# [What the task asks]
Extract all lines from the data beneath that include the word "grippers".
[[ Record excerpts, beginning ]]
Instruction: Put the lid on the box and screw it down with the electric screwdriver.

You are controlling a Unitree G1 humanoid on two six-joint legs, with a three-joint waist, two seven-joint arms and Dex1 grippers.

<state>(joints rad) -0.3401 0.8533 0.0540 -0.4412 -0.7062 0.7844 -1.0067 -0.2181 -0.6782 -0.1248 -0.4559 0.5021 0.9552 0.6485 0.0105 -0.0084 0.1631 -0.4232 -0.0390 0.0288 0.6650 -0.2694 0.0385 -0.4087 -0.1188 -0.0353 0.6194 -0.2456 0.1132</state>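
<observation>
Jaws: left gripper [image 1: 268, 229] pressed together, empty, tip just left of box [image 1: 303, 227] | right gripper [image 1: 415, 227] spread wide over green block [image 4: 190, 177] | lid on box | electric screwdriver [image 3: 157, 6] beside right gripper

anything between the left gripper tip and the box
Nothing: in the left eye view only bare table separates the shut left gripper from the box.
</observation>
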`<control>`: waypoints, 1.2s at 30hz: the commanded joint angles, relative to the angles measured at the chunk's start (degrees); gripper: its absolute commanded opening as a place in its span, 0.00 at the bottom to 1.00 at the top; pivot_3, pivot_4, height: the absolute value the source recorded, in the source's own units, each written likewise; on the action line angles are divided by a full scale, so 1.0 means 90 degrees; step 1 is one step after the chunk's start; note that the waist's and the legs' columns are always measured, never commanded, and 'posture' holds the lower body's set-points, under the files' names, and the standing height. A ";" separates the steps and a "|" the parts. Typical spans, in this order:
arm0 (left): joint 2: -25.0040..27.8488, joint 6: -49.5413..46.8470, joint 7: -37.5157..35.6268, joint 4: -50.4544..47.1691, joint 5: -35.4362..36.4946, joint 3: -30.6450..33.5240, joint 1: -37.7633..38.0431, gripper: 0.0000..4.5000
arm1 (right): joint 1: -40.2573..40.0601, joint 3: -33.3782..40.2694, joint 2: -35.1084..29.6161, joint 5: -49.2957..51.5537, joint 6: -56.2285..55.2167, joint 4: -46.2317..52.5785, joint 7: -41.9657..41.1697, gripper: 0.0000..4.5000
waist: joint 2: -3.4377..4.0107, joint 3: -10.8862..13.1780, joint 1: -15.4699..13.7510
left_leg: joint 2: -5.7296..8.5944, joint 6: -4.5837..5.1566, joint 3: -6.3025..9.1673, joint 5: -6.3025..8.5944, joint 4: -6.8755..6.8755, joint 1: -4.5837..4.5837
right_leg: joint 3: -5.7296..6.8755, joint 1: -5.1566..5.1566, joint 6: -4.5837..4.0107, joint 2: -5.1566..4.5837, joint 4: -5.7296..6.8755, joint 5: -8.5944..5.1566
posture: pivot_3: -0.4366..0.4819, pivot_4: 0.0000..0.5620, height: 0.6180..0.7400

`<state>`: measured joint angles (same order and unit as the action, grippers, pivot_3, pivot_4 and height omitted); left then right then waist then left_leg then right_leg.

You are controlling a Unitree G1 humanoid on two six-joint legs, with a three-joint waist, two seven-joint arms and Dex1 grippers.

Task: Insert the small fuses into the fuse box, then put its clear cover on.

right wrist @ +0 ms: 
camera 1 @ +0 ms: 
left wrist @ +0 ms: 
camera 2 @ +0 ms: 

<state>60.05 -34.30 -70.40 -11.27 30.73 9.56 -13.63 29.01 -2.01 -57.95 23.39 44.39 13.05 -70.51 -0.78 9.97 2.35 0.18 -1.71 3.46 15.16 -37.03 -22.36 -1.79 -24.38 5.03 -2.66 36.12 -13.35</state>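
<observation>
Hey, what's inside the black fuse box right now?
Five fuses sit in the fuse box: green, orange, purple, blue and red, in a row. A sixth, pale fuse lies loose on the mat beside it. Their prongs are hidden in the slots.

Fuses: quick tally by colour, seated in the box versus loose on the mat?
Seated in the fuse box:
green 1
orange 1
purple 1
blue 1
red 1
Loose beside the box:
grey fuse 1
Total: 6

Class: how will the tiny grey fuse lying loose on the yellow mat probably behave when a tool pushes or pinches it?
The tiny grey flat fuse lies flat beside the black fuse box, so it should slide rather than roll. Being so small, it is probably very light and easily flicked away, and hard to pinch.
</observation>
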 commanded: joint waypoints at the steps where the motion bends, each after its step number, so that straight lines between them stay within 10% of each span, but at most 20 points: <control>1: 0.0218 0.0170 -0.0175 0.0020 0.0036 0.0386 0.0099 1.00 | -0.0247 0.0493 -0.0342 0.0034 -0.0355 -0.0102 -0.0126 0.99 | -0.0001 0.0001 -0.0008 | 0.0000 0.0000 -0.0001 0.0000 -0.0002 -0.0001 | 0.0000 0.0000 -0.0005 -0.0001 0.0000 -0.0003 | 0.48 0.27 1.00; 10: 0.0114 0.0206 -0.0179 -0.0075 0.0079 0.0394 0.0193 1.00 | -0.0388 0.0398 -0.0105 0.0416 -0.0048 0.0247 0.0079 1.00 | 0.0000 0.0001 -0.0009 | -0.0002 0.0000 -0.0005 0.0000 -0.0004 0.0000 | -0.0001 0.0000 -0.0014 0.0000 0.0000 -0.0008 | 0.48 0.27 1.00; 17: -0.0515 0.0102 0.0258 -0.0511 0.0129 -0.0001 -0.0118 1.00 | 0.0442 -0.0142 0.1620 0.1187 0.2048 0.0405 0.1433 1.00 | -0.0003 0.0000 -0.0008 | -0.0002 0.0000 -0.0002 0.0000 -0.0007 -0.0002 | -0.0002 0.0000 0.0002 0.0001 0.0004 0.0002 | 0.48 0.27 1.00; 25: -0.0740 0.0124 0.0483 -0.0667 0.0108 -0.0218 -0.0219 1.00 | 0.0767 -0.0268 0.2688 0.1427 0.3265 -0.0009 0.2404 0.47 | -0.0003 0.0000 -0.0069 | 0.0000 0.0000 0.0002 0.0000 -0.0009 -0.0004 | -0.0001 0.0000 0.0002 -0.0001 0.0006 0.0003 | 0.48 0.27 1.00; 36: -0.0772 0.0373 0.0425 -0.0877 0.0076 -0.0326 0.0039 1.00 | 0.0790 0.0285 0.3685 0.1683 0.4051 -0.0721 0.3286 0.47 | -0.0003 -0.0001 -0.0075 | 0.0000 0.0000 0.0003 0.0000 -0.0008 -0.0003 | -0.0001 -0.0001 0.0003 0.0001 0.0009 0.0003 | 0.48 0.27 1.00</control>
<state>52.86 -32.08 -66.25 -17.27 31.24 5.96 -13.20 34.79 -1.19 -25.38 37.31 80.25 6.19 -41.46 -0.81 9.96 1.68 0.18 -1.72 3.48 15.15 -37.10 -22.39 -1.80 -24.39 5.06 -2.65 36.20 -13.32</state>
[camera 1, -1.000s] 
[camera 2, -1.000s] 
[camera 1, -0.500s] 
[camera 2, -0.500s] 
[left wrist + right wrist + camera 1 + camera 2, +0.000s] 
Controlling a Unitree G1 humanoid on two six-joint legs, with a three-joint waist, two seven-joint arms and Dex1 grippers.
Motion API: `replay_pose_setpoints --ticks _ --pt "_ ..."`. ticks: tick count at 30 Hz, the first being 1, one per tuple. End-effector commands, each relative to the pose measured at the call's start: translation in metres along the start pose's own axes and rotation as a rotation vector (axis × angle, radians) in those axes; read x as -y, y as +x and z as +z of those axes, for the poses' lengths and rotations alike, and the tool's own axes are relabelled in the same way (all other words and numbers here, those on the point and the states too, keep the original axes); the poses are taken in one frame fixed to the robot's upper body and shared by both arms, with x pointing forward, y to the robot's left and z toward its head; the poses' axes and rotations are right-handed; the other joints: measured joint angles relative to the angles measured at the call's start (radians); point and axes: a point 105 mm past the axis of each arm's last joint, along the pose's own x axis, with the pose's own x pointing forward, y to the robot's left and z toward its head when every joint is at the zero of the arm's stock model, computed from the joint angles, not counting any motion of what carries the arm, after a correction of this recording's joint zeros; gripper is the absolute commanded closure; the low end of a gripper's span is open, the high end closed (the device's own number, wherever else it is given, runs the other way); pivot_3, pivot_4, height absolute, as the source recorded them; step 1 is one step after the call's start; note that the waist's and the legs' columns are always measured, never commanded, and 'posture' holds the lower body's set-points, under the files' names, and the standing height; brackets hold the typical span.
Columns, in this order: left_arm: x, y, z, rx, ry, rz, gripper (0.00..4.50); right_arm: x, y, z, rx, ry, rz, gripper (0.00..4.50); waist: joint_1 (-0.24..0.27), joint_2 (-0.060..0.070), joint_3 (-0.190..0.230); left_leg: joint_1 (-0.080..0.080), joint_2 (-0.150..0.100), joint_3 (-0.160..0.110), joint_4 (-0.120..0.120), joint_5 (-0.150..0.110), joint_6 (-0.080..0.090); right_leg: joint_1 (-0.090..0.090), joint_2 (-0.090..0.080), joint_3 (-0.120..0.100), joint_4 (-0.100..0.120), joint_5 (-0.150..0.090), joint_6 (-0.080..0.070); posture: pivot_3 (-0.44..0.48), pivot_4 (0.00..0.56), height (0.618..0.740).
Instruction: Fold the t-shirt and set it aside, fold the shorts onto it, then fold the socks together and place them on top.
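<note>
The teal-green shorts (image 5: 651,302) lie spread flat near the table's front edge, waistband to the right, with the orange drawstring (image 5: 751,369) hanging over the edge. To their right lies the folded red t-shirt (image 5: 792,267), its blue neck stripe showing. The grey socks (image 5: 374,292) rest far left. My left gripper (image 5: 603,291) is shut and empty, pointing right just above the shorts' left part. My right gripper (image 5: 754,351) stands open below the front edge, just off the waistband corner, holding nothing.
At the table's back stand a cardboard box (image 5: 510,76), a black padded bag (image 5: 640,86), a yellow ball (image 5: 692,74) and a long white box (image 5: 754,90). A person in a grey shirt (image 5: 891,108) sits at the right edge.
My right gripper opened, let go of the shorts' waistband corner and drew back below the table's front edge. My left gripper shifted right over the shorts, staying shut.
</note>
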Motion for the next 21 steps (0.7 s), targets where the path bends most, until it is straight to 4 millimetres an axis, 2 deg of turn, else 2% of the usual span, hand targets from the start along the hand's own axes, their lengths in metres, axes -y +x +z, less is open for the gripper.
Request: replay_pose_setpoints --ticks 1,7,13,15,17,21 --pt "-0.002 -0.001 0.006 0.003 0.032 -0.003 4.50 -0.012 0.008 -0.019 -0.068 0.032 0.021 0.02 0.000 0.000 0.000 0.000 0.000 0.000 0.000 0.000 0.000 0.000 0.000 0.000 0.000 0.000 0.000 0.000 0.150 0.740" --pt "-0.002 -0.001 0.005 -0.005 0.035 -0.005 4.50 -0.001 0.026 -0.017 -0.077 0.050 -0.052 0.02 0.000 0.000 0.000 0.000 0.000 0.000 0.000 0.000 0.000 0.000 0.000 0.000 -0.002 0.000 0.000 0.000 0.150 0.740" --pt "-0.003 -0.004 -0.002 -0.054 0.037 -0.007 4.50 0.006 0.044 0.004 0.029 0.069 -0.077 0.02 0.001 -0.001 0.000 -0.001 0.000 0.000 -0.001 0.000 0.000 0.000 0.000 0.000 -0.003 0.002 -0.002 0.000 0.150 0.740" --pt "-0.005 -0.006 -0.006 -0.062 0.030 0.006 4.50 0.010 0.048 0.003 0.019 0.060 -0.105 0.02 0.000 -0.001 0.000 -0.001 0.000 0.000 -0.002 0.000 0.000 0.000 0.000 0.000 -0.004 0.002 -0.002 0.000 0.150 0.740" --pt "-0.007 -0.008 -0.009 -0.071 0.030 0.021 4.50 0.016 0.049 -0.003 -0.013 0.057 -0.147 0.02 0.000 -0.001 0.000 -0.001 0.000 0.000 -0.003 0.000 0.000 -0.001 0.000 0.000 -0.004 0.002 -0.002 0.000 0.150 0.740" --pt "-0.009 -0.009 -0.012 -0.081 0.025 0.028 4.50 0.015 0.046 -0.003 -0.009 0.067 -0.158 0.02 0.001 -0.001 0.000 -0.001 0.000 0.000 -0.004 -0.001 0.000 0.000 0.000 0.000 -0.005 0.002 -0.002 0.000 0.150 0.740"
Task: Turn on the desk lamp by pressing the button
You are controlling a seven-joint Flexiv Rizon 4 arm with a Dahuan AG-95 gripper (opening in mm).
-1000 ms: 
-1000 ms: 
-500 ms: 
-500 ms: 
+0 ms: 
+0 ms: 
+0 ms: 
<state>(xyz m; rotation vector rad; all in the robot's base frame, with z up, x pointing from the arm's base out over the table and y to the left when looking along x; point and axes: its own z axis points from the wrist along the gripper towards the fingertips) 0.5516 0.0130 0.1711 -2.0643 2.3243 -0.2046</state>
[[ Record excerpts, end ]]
# [Answer box]
You are controlling a Unitree G1 humanoid on two six-joint legs, with a three-joint waist, two seven-joint arms and Dex1 grippers.
`<state>`: measured joint angles (same order and unit as the action, grippers, pivot_3, pivot_4 and height omitted); left then right then waist then left_leg then right_leg.
You are controlling a Unitree G1 humanoid on two six-joint legs, with a three-joint waist, two seven-joint arms and Dex1 grippers.
Controlling a Unitree G1 humanoid on two six-joint legs, with a three-joint waist, two seven-joint arms and Dex1 grippers.

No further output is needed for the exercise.